=== Section Start ===

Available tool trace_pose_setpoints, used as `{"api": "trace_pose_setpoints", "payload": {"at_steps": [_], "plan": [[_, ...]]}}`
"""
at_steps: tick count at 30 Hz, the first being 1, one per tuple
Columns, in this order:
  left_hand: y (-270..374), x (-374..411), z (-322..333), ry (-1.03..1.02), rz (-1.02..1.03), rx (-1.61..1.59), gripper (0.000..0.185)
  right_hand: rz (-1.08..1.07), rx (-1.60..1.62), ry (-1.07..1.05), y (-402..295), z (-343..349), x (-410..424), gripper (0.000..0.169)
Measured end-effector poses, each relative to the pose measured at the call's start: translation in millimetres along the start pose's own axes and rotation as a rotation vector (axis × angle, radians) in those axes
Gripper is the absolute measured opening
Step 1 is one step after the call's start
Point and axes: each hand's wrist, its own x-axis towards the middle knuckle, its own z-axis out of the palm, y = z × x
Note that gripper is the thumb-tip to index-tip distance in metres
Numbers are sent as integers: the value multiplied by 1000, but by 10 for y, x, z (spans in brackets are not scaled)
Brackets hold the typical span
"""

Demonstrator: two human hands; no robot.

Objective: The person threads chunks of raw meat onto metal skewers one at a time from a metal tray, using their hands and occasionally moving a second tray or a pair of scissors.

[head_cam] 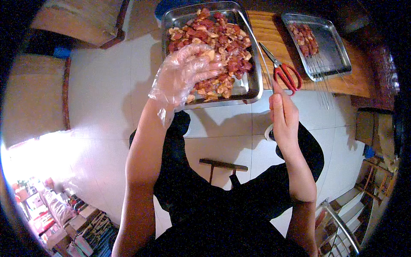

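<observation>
My left hand, in a clear plastic glove, is over a deep metal tray heaped with raw meat chunks. A pale piece of meat shows between its gloved fingers. Just beyond the tray's right rim, my bare right hand grips a thin metal skewer that points up and away. No meat can be seen on the skewer's visible length. Scissors with red handles lie on the wooden table, close to my right hand.
A second metal tray on the right holds several loaded meat skewers, their bare ends jutting over its near rim. Below my hands are my dark-clothed legs and a small stool-like frame. Stairs with a metal rail stand at lower right.
</observation>
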Motion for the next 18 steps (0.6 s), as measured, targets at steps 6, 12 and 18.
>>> {"api": "trace_pose_setpoints", "payload": {"at_steps": [6, 12, 18], "plan": [[122, -4, -10, 176, -27, 155, 34, -125, -142, -96, -185, 71, 17, 25], [134, -24, -254, 107, 76, 187, 38, -213, -186, -57, -162, 175, -10, 29], [180, -21, -298, -84, 64, -179, 39, -212, -286, -84, -215, 136, -56, 31]]}}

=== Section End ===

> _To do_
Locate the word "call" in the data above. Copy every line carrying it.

> _Your solution_
Measured end-effector poses, each relative to the pose measured at the call's start: translation in millimetres along the start pose's own axes and rotation as a rotation vector (axis × angle, radians) in those axes
Step 1 is one step after the call's start

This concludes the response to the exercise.